Key to Rogers’ approach was the idea that a healthy child should play, feel, and be able to inhabit a Land of Make-Believe where creativity reigned, emotions could be discussed, and supportive adults listened. It was the quintessential modern interpretation of Progressive-era ideas that children were, in fact, different from grown-ups, and need a gentle-but-firm hand for guidance. Rogers also subscribed to a school of thought that proper behavior—marked by being in touch with one’s feelings and thinking about others’—could be taught. For every emotion, there was a strategy to deal with it.

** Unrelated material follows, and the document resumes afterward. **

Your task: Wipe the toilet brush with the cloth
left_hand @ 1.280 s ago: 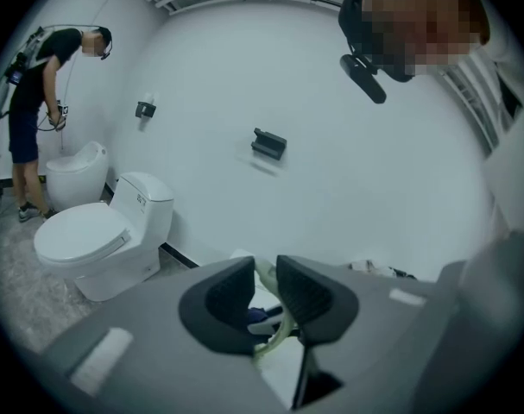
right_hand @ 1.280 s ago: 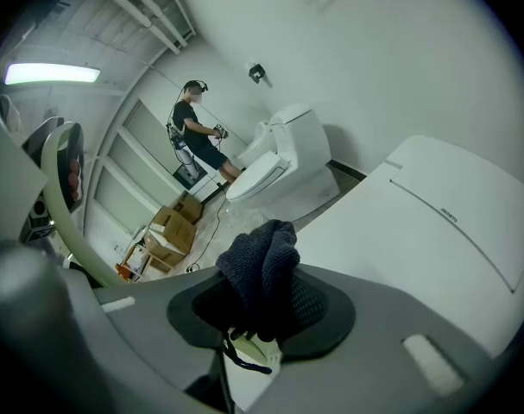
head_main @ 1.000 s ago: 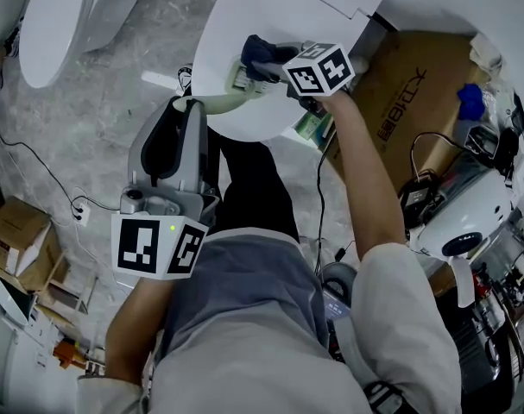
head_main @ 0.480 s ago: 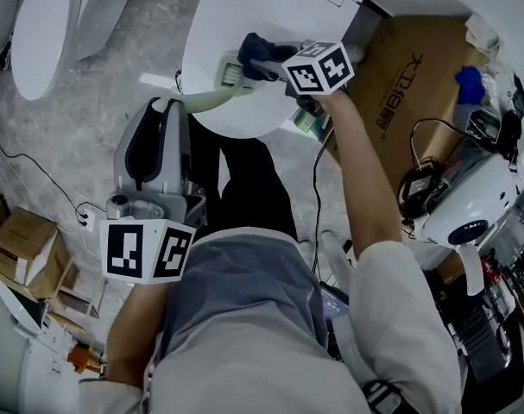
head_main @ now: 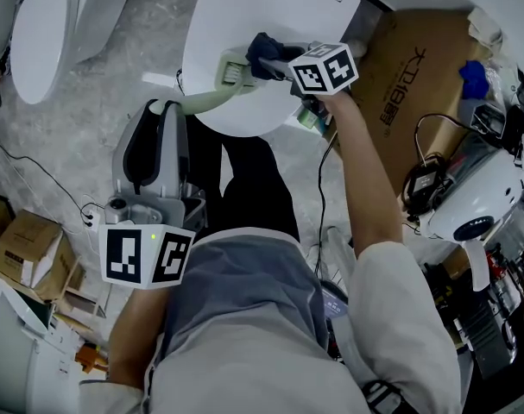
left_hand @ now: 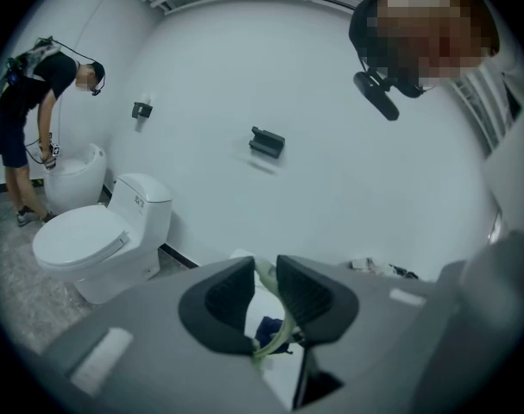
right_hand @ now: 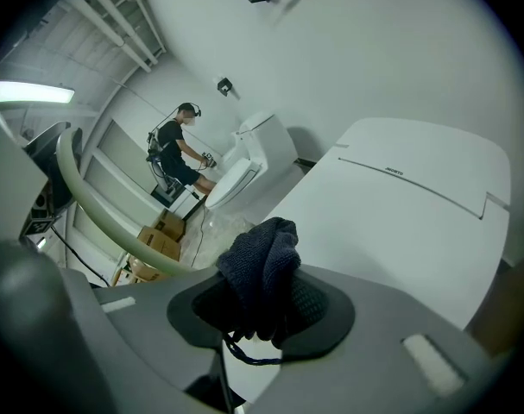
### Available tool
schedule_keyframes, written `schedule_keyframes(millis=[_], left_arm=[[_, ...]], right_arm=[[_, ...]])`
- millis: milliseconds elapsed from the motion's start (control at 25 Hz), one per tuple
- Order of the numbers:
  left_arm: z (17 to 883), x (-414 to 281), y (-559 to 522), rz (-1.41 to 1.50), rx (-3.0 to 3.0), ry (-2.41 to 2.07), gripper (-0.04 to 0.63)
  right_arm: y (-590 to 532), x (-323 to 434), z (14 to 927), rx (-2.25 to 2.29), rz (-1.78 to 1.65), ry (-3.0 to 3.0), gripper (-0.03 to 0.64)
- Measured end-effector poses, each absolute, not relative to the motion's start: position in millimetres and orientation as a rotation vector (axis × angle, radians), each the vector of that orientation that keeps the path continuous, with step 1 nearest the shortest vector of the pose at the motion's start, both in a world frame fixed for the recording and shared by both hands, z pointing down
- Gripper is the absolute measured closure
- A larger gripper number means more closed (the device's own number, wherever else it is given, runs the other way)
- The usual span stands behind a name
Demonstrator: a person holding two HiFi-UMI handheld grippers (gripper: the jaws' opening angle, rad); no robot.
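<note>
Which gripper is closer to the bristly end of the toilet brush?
Right. The right gripper holds the cloth beside the brush head; the left gripper clamps the handle at its far end.

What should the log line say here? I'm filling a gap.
left gripper: shut on toilet brush | right gripper: shut on cloth | cloth beside brush head

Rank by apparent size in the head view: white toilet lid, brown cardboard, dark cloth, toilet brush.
1. toilet lid and cardboard: too alike to rank, both partly covered.
2. toilet brush.
3. cloth, smallest, bunched between the jaws of the right gripper.
</note>
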State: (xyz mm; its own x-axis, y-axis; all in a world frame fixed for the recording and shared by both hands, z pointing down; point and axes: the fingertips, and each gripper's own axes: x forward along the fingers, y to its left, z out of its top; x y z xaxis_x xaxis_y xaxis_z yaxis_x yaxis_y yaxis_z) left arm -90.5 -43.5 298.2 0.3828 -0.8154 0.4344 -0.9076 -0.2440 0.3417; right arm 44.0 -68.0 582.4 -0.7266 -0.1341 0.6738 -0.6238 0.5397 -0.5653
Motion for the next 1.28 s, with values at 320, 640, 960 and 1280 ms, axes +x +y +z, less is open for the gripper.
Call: schedule_keyframes(millis=[320, 640, 960, 1280], left_arm=[[296.9, -89.4, -41.9, 0.229, 2.106, -1.482, 0.595], [297.6, -89.2, -41.9, 0.231, 2.103, -1.492, 0.595], [297.2, -88.9, -42.2, 0.232, 2.106, -1.505, 0.595], [297.9, -88.4, -41.0, 0.249, 2.116, -1.504, 0.595]], right_arm=[[-70.1, 49.7, 609.8, 0.702, 1.157, -2.123, 0.505], [-71.6, 53.6, 625.7, 0.725, 1.152, -2.087, 0.505], [-71.2, 57.8, 635.4, 0.666, 1.048, -2.050, 0.505], [-71.2, 58.9, 642.1, 0.615, 0.951, -2.034, 0.506]])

When you are angry, Rogers told his young charges, you don’t have to knock somebody down.

“There is an almost total disregard for the inner needs of children,” Rogers said during his 1969 acceptance of a Peabody Award for outstanding children’s programming. “For instance, when a 3-year-old sees a cartoon animal with big teeth, he focuses on the teeth because he happens to be in a stage where he thinks a lot about biting. Our program is based on development tasks children need to focus on.” And for those who complained of his show’s slow pace and storylines, he added, “I feel that drama comes from within.” Even performing the simplest task such as taking a bath, a child might fear that she would get sucked down the drain along with the water.

His philosophy was one of acceptance without conditions, as expressed by the lyrics of one of his many songs: “I like you as you are, exactly and precisely. I think you’ve turned out nicely. I like you as you are.”

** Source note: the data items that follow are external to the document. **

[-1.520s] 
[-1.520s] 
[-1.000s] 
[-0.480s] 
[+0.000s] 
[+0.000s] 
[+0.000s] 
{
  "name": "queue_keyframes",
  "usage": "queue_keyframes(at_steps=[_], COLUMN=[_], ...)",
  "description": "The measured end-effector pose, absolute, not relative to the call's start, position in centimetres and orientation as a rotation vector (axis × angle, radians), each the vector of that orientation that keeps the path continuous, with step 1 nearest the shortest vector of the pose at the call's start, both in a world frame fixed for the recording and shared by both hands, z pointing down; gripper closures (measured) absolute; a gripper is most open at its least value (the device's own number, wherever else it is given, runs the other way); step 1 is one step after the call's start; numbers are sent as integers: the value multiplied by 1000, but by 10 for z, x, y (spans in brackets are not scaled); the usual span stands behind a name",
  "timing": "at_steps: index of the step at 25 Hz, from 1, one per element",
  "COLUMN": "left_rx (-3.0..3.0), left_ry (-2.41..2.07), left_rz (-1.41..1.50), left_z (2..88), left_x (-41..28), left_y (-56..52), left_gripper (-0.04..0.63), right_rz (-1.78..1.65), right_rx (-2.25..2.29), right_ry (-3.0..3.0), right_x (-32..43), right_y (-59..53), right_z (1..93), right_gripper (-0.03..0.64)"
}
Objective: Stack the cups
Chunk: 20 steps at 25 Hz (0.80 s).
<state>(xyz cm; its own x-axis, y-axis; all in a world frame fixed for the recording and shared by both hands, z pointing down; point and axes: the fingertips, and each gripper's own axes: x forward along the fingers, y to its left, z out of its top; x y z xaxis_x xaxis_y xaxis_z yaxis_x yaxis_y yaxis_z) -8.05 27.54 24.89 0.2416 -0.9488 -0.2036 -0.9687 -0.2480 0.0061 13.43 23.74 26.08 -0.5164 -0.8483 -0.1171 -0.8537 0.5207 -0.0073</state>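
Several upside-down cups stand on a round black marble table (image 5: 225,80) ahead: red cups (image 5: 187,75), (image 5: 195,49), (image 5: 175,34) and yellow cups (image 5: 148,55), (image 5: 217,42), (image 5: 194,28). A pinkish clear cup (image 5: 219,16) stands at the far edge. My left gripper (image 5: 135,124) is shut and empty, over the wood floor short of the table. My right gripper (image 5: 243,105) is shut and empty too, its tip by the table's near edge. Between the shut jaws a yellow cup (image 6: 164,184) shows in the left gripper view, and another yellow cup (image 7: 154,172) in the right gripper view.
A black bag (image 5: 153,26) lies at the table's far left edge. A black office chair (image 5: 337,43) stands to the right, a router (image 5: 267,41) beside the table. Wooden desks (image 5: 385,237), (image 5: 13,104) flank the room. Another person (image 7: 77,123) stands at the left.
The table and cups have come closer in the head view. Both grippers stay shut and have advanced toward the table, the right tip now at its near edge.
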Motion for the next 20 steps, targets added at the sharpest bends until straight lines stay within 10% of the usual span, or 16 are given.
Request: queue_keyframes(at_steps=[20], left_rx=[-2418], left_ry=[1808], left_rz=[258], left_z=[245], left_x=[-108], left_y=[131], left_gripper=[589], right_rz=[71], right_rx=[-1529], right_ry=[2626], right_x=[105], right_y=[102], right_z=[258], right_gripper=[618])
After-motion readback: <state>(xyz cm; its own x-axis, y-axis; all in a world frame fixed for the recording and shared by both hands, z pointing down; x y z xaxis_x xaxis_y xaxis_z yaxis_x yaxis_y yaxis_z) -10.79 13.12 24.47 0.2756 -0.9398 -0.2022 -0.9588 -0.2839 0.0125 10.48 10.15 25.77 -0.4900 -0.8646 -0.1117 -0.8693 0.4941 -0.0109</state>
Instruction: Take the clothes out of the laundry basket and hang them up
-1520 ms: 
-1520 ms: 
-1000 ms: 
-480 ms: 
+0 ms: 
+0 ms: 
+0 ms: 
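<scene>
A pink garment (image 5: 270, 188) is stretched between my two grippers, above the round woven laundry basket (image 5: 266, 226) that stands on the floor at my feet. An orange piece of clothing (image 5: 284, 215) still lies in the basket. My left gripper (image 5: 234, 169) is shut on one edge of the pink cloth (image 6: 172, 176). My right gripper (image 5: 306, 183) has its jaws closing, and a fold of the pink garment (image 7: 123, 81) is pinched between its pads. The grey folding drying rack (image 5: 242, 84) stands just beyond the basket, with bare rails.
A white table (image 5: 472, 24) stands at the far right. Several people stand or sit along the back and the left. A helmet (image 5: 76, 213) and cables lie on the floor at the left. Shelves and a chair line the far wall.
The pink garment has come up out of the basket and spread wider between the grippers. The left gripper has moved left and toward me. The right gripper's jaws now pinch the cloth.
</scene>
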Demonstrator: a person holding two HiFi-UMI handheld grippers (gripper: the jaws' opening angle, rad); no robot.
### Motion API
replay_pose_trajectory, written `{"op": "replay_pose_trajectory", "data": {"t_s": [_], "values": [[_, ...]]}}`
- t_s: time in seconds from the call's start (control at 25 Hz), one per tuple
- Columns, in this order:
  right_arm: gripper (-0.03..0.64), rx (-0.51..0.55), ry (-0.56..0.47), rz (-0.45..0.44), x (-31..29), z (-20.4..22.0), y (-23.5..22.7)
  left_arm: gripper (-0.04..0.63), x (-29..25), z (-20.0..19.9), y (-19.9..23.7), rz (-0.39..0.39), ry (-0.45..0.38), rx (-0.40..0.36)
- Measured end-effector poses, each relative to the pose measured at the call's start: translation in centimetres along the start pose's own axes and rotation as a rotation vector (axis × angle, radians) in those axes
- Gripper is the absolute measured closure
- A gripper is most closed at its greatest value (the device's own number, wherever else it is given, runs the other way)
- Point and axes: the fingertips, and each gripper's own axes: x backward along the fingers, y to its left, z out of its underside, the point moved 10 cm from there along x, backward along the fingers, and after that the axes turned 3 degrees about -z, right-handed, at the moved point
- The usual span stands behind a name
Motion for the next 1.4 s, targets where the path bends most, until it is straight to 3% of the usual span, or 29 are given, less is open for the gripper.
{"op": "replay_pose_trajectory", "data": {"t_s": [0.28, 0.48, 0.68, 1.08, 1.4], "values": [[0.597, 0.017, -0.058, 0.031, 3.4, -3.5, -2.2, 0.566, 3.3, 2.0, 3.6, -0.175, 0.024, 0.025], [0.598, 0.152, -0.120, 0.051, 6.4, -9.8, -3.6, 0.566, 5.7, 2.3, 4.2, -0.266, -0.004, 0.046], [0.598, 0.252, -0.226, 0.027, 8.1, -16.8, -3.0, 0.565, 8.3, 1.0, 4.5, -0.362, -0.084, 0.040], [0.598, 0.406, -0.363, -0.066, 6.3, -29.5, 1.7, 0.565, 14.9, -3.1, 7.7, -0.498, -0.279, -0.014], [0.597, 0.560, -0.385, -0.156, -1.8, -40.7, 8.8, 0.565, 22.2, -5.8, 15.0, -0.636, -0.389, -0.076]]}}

But not everyone agreed that television could be a teaching tool. From the moment of its inception, television had champions who touted its potential and detractors who worried that the technology could influence public opinion and the minds of American youngsters. The American Federation of Teachers shared its skepticism in a unanimous resolution that “we are unalterably opposed to mass education by television as a substitute for professional classroom techniques.” As late as 1976, when Mister Rogers’ Neighborhood had been on air for almost a decade, education professor Rose Mukerji described the help-or-harm debate about youth and television as a “checkerboard scene” of cases for and against. Anti-TVers cited concerns about on-screen violence and questioned the assumption that television programming could make children “pro-social” and better acclimated to the world around them.

More than any other television booster, Rogers argued by example and in his quiet, firm way that television’s power could be harnessed to shape future generations for good. (...)

In the fourth episode of the first season, Rogers introduced Mrs. Carol Saunders, a black teacher. Though the character was introduced without ceremony or fanfare, it was notable that she was referred to with the “Mrs.” courtesy title that many whites denied to African-American women. She was a feature of the first two seasons, sometimes towing a racially diverse group of students—at a time when U.S. schools were struggling to desegregate, resisting the process, and also trying to diversify their teaching staff. Her appearances were included as a matter of course, with no reference to residential or school desegregation.

Later in the show, Rogers also introduced another regular black character, real-life cop Officer Clemmons, with whom Rogers shared a plastic wading pool on-screen. Again no mention of conflict over making public facilities—including previously white-only swimming pools—available to people of all races. But Rogers could not have been oblivious to the vitriolic battles over public spaces and swimming pools, which unfolded even in his (theoretically unsegregated) home state of Pennsylvania.

Rogers created a neighborhood that was united by values and seemingly impervious to racial animus and urban crisis, a neighborhood that fit better in his imaginary world than in the actual one inhabited by the millions of Americans who tuned in. He created a Neighborhood of Make-Believe that children could enter through a magical trolley ride and the flights of their own imaginations. But in his imagination, there was a place where a code of compassion ruled, where conflicts were few and resolved quickly, and where it was possible to welcome every person as a neighbor.